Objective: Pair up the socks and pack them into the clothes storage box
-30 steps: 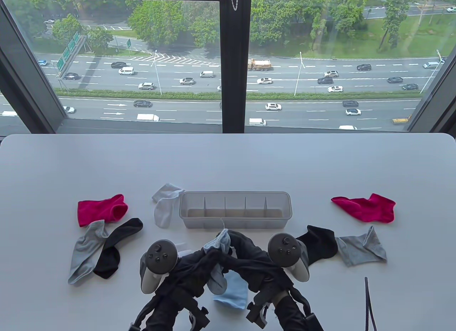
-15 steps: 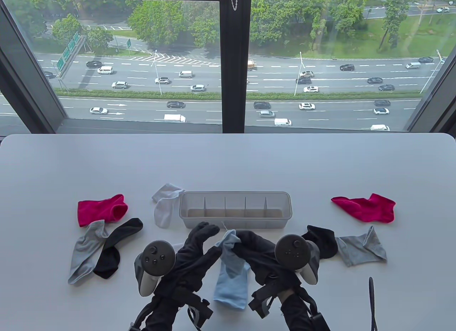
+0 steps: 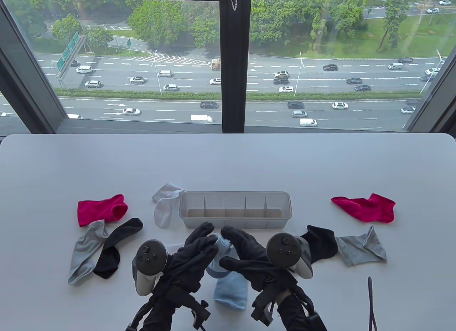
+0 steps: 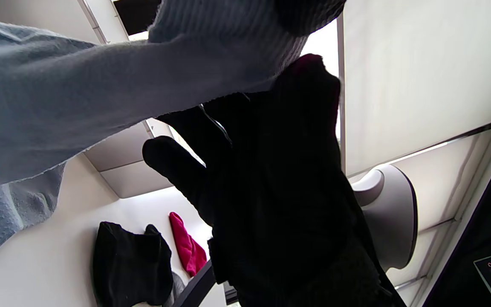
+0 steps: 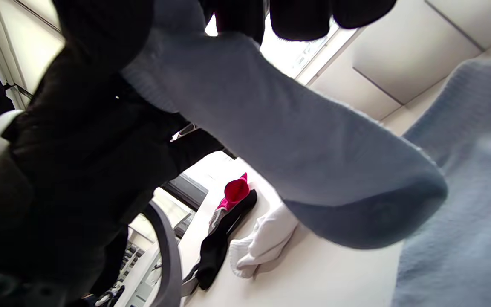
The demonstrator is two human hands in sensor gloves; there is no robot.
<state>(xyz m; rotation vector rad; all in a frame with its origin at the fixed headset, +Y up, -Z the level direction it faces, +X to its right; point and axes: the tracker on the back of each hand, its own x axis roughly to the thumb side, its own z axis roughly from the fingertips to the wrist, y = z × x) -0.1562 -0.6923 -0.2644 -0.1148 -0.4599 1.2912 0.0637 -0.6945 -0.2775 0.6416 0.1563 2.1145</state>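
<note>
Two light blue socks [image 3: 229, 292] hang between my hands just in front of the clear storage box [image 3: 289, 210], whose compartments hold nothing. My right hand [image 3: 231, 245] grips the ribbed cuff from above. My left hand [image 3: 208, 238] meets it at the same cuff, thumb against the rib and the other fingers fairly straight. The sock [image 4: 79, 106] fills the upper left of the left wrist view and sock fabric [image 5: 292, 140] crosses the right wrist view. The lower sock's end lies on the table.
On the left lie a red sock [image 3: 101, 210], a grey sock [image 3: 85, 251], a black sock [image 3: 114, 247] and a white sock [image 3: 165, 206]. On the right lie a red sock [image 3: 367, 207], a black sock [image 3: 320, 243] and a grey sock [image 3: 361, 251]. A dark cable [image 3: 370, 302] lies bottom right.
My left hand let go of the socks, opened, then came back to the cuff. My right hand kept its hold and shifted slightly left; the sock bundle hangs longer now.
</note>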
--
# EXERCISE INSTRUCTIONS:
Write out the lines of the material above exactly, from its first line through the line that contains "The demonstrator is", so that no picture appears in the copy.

# RESPONSE:
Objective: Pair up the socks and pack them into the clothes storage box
-30 steps: 
-15 steps: 
+0 steps: 
+0 steps: 
+0 steps: 
The demonstrator is two human hands in sensor gloves; there is no robot.

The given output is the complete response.